WHAT IS REQUIRED ->
Write out the data below exactly, beginning with the first line and ending once the line that has "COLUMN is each" is written.

......

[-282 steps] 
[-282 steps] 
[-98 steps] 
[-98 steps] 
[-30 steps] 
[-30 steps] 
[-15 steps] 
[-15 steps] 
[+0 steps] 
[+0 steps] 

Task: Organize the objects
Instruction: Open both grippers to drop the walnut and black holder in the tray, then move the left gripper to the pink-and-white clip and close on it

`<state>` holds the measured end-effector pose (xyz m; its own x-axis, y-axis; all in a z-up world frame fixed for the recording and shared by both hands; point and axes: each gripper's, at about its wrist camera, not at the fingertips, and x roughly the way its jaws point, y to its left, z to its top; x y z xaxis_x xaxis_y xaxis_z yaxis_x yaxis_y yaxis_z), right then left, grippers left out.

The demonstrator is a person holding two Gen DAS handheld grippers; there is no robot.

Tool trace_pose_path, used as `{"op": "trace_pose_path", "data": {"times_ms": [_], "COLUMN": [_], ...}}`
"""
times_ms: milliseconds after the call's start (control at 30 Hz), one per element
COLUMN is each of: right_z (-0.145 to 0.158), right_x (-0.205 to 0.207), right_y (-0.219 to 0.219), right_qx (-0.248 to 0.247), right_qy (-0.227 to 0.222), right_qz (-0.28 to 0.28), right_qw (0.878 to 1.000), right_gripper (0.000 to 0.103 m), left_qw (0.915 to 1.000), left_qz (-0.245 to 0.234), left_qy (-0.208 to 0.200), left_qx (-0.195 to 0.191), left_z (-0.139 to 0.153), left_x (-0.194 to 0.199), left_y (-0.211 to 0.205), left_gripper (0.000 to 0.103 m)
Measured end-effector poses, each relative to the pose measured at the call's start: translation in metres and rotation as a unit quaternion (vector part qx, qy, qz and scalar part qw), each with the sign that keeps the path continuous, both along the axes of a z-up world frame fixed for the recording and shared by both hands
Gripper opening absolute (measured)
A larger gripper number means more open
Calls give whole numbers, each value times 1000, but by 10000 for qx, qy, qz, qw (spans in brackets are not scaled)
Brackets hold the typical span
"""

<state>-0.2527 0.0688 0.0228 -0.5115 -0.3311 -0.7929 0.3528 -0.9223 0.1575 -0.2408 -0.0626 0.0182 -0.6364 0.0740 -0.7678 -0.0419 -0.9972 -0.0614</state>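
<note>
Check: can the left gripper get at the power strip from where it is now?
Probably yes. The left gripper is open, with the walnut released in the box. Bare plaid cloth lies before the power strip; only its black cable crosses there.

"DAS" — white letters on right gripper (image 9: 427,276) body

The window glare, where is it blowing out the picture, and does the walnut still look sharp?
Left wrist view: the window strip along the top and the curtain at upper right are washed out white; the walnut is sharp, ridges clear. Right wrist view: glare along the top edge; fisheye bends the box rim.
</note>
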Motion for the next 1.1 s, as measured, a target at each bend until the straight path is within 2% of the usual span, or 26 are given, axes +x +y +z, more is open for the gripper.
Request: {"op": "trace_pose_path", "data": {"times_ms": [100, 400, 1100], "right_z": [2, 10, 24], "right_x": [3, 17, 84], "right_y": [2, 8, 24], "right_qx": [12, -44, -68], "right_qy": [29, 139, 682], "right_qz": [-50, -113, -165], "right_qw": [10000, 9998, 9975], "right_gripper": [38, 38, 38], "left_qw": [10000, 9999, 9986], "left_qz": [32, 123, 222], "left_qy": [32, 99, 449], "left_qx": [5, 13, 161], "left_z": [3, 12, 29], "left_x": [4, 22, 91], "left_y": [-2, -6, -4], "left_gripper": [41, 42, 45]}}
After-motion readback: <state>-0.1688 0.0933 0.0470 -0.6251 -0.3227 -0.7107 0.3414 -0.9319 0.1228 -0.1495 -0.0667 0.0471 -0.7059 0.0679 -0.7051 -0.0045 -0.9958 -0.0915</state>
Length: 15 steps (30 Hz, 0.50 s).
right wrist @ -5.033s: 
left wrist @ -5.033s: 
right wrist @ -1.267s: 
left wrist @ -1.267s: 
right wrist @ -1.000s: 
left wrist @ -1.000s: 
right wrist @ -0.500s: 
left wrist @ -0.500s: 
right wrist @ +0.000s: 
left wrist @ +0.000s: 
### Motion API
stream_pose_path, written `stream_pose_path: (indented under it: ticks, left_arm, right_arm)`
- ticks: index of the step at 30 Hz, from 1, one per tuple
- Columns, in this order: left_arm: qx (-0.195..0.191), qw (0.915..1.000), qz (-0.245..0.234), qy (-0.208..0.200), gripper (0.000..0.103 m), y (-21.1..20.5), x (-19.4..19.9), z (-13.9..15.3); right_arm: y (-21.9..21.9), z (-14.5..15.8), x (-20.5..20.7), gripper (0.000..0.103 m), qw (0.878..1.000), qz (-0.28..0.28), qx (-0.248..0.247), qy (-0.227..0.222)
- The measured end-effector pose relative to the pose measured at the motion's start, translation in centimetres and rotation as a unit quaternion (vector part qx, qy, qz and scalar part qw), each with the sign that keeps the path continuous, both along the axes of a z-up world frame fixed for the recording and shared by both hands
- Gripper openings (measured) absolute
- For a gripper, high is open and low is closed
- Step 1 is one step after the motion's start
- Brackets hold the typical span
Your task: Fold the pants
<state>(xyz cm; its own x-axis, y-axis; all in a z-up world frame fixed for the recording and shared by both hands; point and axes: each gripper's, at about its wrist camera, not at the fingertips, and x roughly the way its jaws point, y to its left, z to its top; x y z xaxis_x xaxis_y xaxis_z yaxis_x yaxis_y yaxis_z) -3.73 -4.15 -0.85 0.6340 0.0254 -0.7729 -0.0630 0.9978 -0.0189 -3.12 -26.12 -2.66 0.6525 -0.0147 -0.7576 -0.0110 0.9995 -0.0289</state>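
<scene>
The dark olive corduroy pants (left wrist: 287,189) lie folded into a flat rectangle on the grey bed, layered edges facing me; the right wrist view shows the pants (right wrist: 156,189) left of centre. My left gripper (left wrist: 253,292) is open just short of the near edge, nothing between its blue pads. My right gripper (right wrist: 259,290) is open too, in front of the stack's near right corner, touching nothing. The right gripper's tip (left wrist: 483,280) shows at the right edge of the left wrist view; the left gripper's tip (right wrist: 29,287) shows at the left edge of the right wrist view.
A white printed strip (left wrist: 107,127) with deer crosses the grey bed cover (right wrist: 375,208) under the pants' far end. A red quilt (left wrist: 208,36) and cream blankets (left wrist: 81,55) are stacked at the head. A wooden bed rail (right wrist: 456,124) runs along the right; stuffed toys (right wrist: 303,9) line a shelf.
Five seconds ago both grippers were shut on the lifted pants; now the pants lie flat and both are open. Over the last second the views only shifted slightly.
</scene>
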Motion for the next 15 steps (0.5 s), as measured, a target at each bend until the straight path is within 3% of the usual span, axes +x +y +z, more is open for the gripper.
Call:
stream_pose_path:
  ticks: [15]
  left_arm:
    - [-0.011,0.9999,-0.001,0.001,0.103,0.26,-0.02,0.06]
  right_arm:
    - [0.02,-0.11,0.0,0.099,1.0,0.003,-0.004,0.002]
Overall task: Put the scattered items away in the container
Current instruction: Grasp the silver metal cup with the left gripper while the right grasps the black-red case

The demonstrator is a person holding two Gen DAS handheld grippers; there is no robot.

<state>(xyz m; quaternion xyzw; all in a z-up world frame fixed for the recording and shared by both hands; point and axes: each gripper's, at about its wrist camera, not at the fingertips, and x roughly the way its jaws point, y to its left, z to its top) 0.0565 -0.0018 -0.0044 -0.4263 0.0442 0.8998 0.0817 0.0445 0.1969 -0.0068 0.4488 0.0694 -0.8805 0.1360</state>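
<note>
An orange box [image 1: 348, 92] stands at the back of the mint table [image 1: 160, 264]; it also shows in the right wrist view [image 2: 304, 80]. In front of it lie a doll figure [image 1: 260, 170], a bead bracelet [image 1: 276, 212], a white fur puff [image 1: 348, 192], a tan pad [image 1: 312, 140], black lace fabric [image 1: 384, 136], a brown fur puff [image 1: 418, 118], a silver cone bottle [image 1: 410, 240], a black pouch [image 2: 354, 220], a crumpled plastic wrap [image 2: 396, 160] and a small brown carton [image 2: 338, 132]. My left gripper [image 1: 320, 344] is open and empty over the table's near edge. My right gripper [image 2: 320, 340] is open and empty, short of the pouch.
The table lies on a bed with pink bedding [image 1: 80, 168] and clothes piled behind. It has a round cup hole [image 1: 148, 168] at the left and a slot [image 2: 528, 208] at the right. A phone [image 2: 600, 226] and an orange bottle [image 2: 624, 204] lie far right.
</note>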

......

WRITTEN SOLUTION ->
[-282 steps] 
[-282 steps] 
[-98 steps] 
[-98 steps] 
[-30 steps] 
[-30 steps] 
[-15 steps] 
[-15 steps] 
[+0 steps] 
[+0 steps] 

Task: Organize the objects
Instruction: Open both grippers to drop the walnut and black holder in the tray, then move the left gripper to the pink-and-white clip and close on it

`<state>` holds the measured end-effector pose (xyz m; its own x-axis, y-axis; all in a z-up world frame fixed for the recording and shared by both hands; point and axes: each gripper's, at about its wrist camera, not at the fingertips, and x roughly the way its jaws point, y to its left, z to its top; x y z xaxis_x xaxis_y xaxis_z yaxis_x yaxis_y yaxis_z), right then left, grippers left out.

The demonstrator is a person holding two Gen DAS handheld grippers; there is no robot.

Tool trace_pose_path, used as `{"op": "trace_pose_path", "data": {"times_ms": [_], "COLUMN": [_], ...}}`
"""
times_ms: milliseconds after the call's start (control at 30 Hz), one per element
COLUMN is each of: right_z (-0.145 to 0.158), right_x (-0.205 to 0.207), right_y (-0.219 to 0.219), right_qx (-0.248 to 0.247), right_qy (-0.227 to 0.222), right_qz (-0.28 to 0.28), right_qw (0.878 to 1.000), right_gripper (0.000 to 0.103 m), left_qw (0.915 to 1.000), left_qz (-0.245 to 0.234), left_qy (-0.208 to 0.200), left_qx (-0.195 to 0.191), left_z (-0.139 to 0.153), left_x (-0.194 to 0.199), left_y (-0.211 to 0.205), left_gripper (0.000 to 0.103 m)

The exercise is complete as it stands.